Whenever she caught him slipping away from the cabin, she whipped him unmercifully, and told him what dreadful things old Mr. d'Arnault would do to him if he ever found him near the Big House. But the next time Samson had a chance, he ran away again. If Miss d'Arnault stopped practising for a moment and went toward the window, she saw this hideous little pickaninny, dressed in an old piece of sacking, standing in the open space between the hollyhock rows, his body rocking automatically, his blind face lifted to the sun and wearing an expression of idiotic rapture. Often she was tempted to tell Martha that the child must be kept at home, but somehow the memory of his foolish, happy face deterred her. She remembered that his sense of hearing was nearly all he had--
though it did not occur to her that he might have more of it than other children.
One day Samson was standing thus while Miss Nellie was playing her lesson to her music-teacher. The windows were open. He heard them get up from the piano, talk a little while, and then leave the room. He heard the door close after them. He crept up to the front windows and stuck his head in: there was no one there. He could always detect the presence of anyone in a room. He put one foot over the window-sill and straddled it.

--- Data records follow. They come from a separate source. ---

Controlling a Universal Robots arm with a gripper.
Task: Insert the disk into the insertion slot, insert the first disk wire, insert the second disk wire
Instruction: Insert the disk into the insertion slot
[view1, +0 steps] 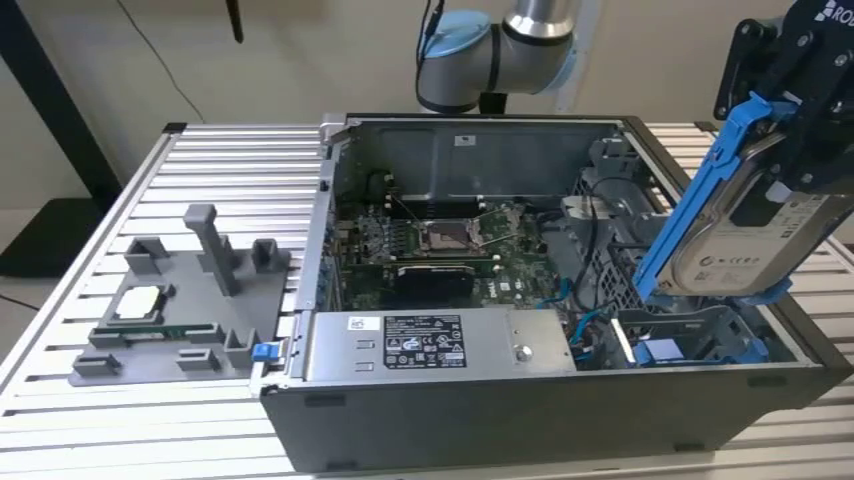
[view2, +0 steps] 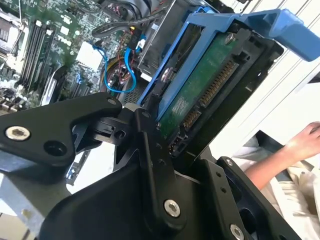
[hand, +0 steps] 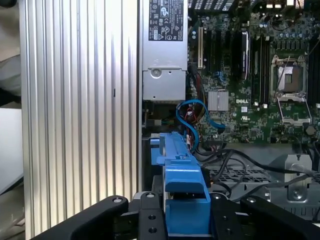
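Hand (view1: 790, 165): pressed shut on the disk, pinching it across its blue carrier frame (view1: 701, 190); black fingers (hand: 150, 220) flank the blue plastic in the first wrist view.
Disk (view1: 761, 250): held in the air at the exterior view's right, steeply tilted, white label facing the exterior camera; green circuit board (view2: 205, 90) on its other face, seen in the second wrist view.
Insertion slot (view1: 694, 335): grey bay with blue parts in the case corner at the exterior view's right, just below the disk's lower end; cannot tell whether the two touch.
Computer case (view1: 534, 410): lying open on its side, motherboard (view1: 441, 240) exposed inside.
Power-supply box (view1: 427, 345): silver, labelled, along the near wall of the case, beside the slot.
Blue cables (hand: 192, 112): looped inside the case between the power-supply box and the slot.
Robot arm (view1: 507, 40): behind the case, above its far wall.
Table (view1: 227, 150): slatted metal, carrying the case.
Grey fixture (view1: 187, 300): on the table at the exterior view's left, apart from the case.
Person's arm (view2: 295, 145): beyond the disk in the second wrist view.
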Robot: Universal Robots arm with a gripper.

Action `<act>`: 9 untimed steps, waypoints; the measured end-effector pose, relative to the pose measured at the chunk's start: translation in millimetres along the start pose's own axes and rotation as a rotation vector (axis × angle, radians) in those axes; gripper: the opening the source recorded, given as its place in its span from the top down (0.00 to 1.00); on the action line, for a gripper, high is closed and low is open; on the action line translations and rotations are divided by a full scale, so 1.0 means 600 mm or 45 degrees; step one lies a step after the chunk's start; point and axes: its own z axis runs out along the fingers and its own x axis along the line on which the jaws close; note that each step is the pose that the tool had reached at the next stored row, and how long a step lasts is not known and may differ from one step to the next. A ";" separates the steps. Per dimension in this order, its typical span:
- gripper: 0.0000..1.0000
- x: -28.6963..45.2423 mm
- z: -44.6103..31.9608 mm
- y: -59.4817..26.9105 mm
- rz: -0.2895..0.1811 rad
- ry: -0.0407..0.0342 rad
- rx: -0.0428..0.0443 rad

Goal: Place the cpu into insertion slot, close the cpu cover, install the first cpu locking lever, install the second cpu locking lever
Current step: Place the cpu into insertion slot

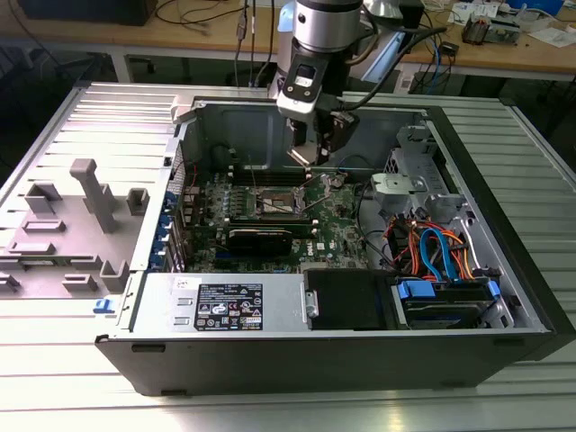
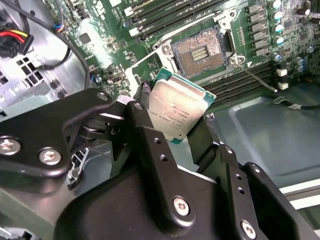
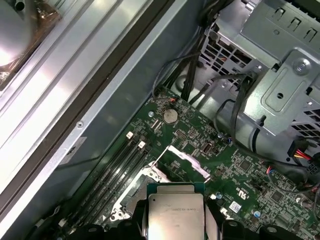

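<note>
Between the fingers [image 2: 154,144] of the gripper [image 2: 175,114], closed on opposite edges, sits the cpu [image 2: 178,111]: a flat square chip with a dull silver-grey lid on a green rim, held tilted. Beyond the fingertips, clear of the chip, the slot [image 2: 200,50] lies uncovered, its dark contact field exposed.

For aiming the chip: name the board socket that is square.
The insertion slot: square, dark, silver-rimmed. The memory slots beside it are long, narrow. The gripper holds the cpu.
</note>
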 end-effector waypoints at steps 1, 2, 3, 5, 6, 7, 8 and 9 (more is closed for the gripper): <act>0.45 0.000 0.000 0.000 0.001 -0.0006 0.000; 0.45 0.000 0.000 0.000 0.001 -0.0007 0.001; 0.45 0.000 0.000 0.000 0.006 -0.0009 0.000; 0.45 -0.001 0.000 -0.001 0.006 -0.0009 0.000; 0.45 -0.001 0.000 -0.001 0.006 -0.0009 0.000; 0.45 -0.001 0.000 -0.001 0.006 -0.0009 0.000; 0.45 -0.001 0.000 -0.001 0.006 -0.0009 0.000; 0.45 -0.001 0.000 -0.001 0.005 -0.0009 0.000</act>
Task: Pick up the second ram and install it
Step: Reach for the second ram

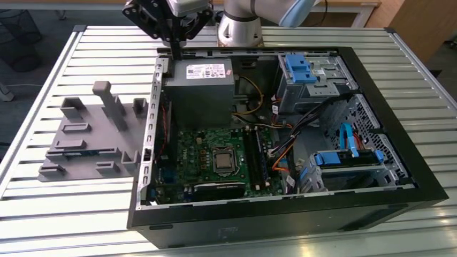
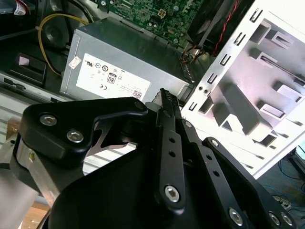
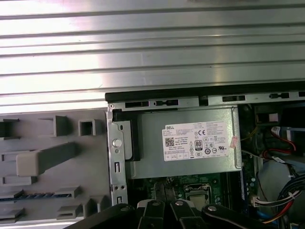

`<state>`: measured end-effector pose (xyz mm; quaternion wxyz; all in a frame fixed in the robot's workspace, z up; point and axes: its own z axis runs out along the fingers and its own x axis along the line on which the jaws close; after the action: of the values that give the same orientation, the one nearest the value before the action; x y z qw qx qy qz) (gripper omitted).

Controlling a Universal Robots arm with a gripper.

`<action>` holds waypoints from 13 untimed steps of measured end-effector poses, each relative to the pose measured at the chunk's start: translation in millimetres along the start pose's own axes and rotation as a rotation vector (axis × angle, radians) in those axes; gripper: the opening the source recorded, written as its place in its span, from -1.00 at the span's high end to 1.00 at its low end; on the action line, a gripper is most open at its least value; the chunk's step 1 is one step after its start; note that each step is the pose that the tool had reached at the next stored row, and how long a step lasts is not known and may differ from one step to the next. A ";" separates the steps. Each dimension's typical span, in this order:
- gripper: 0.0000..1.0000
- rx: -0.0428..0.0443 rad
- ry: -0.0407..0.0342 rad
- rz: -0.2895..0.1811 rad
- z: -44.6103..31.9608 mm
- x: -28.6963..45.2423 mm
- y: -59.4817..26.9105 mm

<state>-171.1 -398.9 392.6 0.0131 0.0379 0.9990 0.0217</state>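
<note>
The claw (image 1: pixel 173 49), pressed together, hangs upper centre in the exterior view over the power supply's (image 1: pixel 203 91) rear edge. The second ram (image 1: pixel 89 152) lies slotted in the grey fixture (image 1: pixel 80 140) at centre left.

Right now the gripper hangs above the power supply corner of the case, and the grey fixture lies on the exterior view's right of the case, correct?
No. The exterior view shows the grey fixture on its left of the case, not its right. The gripper does hang above the power supply corner.
</note>
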 end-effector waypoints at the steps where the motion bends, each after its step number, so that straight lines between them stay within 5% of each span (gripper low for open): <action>1: 0.79 0.0000 0.0000 0.000 0.0 0.4 0.0; 13: 0.79 0.0000 0.0000 0.000 0.0 5.8 -0.4</action>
<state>-177.0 -398.9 392.4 0.0131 0.0379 0.9990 0.0217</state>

His mother had told him over and over how his master would give him to the big mastiff if he ever found him `meddling.' Samson had got too near the mastiff's kennel once, and had felt his terrible breath in his face. He thought about that, but he pulled in his other foot.
Through the dark he found his way to the Thing, to its mouth. He touched it softly, and it answered softly, kindly. He shivered and stood still. Then he began to feel it all over, ran his finger-tips along the slippery sides, embraced the carved legs, tried to get some conception of its shape and size, of the space it occupied in primeval night. It was cold and hard, and like nothing else in his black universe. He went back to its mouth, began at one end of the keyboard and felt his way down into the mellow thunder, as far as he could go. He seemed to know that it must be done with the fingers, not with the fists or the feet. He approached this highly artificial instrument through a mere instinct, and coupled himself to it, as if he knew it was to piece him out and make a whole creature of him. After he had tried over all the sounds, he began to finger out passages from things Miss Nellie had been practising, passages that were already his, that lay under the bone of his pinched, conical little skull, definite as animal desires.
The door opened; Miss Nellie and her music-master stood behind it, but blind Samson, who was so sensitive to presences, did not know they were there. He was feeling out the pattern that lay all ready-made on the big and little keys.
When he paused for a moment, because the sound was wrong and he wanted another, Miss Nellie spoke softly. He whirled about in a spasm of terror, leaped forward in the dark, struck his head on the open window, and fell screaming and bleeding to the floor. He had what his mother called a fit. The doctor came and gave him opium.
When Samson was well again, his young mistress led him back to the piano.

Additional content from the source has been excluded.